Por: Aldo Civico

El valor de la indignación

Hice seguimiento al fracaso de la reforma a la justicia mientras me encontraba en Austria visitando los lugares donde mi abuelo, Hubert Saurwein, fundó y lideró la resistencia armada contra Hitler en la región del Tirol. Así reflexioné sobre el valor que la indignación tiene, y ha tenido, para la democracia.

Mi abuelo era un católico comprometido y un sindicalista, que creía en la libertad y la justicia. Cuando el nazismo entró a Austria, mi abuelo comprendió que una época oscura y antiliberal se estaba infiltrando en la sociedad. Así que decidió oponerse y en 1940 organizó la resistencia armada que para los historiadores fue una de las más activas y efectivas en el Tirol.

En el ejemplo de mi abuelo hay una lección que, pienso, sigue siendo válida hoy en día: la disidencia es un valor constitutivo de la democracia. Los colombianos lo demostraron recientemente frente al intento de garantizar la impunidad a los corruptos y los mafiosos.

Por supuesto, a diferencia de la resistencia contra un dictador genocida, hoy en Colombia no hay alguna justificación válida para una resistencia armada. La violencia no es parte de una dinámica verdaderamente democrática. Como lo han demostrado los colombianos, la expresión no violenta y democrática de indignación es políticamente mucho más efectiva y productiva. Esto es algo que finalmente debería entender la guerrilla, si no quiere ser cada vez más la articulación de poderes mafiosos.

Pero la resistencia y la disidencia son expresiones vitales de la participación democrática. Hoy, expresados de forma no violenta, estos valores son un antídoto a tentaciones autoritarias y aspiraciones corruptas.
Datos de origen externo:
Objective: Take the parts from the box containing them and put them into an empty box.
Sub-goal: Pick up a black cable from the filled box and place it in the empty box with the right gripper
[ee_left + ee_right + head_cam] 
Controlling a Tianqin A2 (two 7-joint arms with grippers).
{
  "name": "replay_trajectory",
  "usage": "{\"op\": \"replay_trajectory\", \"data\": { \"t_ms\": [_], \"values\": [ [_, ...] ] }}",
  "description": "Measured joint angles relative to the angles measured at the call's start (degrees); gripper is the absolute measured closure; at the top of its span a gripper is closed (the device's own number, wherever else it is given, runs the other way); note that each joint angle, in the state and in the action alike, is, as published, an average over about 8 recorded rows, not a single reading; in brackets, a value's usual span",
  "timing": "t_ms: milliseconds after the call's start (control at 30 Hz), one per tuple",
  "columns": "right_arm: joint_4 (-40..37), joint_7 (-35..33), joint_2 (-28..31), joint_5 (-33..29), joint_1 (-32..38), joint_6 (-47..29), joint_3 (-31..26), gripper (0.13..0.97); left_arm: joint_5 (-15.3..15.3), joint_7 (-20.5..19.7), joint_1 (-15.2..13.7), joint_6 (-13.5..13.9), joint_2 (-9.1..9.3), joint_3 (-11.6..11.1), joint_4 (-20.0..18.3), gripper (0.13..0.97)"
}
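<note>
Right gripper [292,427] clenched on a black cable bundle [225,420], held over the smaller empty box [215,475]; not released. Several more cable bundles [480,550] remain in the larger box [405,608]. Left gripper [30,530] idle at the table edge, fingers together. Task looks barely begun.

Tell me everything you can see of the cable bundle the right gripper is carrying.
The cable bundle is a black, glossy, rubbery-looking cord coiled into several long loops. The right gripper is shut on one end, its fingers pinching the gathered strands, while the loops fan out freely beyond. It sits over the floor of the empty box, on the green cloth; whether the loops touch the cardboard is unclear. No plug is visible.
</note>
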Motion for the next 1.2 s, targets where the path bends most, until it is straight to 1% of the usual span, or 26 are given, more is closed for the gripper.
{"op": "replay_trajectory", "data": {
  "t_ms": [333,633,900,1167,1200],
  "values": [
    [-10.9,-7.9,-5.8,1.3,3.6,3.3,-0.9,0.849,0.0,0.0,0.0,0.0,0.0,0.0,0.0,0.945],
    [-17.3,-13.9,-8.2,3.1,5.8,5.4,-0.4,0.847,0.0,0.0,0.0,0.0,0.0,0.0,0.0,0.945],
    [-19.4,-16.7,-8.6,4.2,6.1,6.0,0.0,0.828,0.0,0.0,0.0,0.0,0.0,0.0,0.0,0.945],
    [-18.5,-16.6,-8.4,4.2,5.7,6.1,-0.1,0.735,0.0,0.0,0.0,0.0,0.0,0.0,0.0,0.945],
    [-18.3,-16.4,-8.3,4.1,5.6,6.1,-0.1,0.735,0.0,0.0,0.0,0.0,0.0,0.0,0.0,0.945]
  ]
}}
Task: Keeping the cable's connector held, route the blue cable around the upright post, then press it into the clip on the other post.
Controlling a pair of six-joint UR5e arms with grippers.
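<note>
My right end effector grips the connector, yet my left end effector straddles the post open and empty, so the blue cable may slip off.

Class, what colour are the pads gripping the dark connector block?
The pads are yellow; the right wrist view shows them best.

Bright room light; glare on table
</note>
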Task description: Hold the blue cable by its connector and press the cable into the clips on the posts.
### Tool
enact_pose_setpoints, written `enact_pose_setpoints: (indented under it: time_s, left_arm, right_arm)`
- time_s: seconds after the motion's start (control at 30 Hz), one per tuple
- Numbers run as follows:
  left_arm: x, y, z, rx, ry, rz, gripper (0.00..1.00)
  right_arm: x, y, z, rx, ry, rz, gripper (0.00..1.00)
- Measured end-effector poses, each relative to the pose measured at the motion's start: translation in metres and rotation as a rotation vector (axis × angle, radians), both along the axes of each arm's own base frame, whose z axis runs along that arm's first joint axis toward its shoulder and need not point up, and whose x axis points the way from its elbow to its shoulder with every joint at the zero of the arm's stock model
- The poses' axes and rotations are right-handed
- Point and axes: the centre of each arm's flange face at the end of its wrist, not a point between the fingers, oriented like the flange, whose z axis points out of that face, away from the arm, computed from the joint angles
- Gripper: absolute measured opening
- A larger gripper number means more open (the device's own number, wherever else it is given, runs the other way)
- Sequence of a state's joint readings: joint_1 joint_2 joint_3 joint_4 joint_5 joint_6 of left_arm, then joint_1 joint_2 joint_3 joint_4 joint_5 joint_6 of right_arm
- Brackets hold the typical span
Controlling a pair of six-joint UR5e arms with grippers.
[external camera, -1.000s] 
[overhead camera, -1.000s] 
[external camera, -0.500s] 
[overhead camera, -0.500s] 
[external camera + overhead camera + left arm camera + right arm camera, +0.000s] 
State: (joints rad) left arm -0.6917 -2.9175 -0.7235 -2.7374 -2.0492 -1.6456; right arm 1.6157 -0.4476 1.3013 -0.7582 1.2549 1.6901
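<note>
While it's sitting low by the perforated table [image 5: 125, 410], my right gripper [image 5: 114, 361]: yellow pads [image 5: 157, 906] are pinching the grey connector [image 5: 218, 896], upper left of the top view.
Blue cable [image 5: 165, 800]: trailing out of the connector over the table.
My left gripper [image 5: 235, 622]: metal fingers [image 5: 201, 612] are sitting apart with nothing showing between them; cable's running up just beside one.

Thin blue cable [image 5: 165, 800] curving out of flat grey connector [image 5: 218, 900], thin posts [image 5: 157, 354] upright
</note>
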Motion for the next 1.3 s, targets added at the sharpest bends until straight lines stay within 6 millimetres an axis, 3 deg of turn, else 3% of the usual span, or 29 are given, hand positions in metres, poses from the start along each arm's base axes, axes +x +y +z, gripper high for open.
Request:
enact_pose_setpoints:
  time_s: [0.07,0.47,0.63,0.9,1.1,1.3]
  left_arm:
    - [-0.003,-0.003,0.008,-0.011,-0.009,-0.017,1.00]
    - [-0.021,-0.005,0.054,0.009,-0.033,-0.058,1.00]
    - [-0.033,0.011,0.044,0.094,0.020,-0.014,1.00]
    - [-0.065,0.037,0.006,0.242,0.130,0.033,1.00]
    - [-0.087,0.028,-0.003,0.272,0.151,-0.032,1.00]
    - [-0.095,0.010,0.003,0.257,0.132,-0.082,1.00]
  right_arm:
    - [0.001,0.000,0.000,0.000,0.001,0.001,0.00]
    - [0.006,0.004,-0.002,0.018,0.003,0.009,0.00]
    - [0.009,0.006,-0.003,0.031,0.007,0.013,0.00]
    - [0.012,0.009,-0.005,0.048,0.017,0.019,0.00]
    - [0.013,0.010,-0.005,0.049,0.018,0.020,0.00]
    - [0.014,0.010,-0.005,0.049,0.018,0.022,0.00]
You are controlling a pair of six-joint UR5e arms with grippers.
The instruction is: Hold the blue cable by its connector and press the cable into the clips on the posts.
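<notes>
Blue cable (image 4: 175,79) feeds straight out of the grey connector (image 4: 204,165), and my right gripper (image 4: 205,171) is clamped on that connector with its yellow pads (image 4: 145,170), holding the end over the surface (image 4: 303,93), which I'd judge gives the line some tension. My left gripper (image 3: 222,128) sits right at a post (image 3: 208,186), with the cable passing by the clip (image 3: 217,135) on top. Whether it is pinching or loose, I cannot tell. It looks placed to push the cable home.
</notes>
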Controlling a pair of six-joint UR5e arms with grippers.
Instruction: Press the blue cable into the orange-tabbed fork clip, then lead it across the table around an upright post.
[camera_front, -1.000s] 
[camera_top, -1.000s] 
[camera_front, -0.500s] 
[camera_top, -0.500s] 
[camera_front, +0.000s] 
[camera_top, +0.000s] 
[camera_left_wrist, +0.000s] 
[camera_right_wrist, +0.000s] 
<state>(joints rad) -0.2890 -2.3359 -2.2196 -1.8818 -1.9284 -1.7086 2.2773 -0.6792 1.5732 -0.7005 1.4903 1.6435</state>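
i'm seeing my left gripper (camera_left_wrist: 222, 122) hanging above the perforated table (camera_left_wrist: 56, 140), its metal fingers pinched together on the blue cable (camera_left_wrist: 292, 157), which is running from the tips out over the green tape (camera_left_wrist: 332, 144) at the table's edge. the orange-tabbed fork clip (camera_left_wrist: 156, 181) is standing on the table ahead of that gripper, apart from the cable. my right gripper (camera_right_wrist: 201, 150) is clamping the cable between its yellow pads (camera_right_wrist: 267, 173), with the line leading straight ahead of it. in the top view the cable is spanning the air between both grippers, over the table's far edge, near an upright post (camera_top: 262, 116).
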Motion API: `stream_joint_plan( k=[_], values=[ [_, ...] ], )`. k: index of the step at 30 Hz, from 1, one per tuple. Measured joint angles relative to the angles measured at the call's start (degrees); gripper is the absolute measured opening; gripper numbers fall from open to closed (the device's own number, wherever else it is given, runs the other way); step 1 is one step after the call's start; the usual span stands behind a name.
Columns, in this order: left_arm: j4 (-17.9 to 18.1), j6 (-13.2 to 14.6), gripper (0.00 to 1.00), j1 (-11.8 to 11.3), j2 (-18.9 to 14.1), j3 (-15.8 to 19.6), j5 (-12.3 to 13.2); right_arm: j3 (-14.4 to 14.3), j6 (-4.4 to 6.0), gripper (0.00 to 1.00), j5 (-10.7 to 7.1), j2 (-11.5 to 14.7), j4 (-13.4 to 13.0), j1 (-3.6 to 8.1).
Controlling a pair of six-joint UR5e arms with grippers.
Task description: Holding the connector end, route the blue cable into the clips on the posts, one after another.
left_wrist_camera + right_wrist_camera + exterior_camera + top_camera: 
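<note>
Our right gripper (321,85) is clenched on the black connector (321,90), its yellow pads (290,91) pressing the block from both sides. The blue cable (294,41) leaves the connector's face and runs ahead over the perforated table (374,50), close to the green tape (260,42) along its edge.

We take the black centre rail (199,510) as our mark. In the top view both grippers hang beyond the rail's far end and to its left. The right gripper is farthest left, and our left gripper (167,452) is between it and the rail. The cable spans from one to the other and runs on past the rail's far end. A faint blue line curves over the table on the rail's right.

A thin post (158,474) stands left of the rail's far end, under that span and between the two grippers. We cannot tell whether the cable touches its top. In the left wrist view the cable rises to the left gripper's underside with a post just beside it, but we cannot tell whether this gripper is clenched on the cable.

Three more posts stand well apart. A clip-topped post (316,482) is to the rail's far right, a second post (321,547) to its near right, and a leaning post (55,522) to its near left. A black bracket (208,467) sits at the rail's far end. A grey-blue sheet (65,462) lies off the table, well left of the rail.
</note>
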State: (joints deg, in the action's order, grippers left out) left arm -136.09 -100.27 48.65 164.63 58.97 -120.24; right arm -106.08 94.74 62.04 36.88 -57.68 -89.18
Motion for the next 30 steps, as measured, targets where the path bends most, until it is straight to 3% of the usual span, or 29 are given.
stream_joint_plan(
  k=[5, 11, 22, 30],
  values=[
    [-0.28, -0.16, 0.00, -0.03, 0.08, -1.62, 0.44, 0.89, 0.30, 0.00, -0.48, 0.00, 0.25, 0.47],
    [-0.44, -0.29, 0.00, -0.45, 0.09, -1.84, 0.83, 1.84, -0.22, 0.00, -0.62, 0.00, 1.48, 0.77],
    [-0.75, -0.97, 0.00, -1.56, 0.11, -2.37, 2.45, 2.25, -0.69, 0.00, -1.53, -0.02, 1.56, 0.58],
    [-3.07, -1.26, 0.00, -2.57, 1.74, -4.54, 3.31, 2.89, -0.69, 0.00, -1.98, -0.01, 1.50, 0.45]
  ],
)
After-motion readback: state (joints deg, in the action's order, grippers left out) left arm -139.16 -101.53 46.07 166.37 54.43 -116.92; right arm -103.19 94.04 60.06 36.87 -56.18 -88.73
La indignación de los colombianos es un recordatorio de que el significado de la democracia —y la legitimidad de sus instituciones— está fundado en la soberanía del pueblo y no en la soberanía de una casta.

La indignación de los colombianos, amplificada por las redes sociales, no es distinta a la ola de indignación que observamos desde Egipto a Chile, desde Estados Unidos a Rusia. De manera clara, los pueblos piden hoy a quienes los gobiernan y representan que no hagan pactos con los corruptos, los ‘iliberales’ y los mafiosos, sino de cortar cualquier relación con poderes criminales y antidemocráticos; piden pasar de una política de contención de los corruptos y mafiosos a una política que se opone y lucha, sin ambigüedad, contra poderes criminales.

Y este es el reto que enfrentan hoy los colombianos: transformar la indignación en procesos políticos que permitan el surgimiento y la elección de líderes que sean verdaderamente representativos de la soberanía del pueblo, enviar a la casa (o la cárcel), en lugar de reelegir, a los corruptos y los mafiosos, y así dar inicio a un proceso que renueve el liderazgo político.

Sí se puede. Si la resistencia contribuyó a la libertad de Europa contra el nazismo, hoy una resistencia no violenta puede construir la verdadera democracia en Colombia.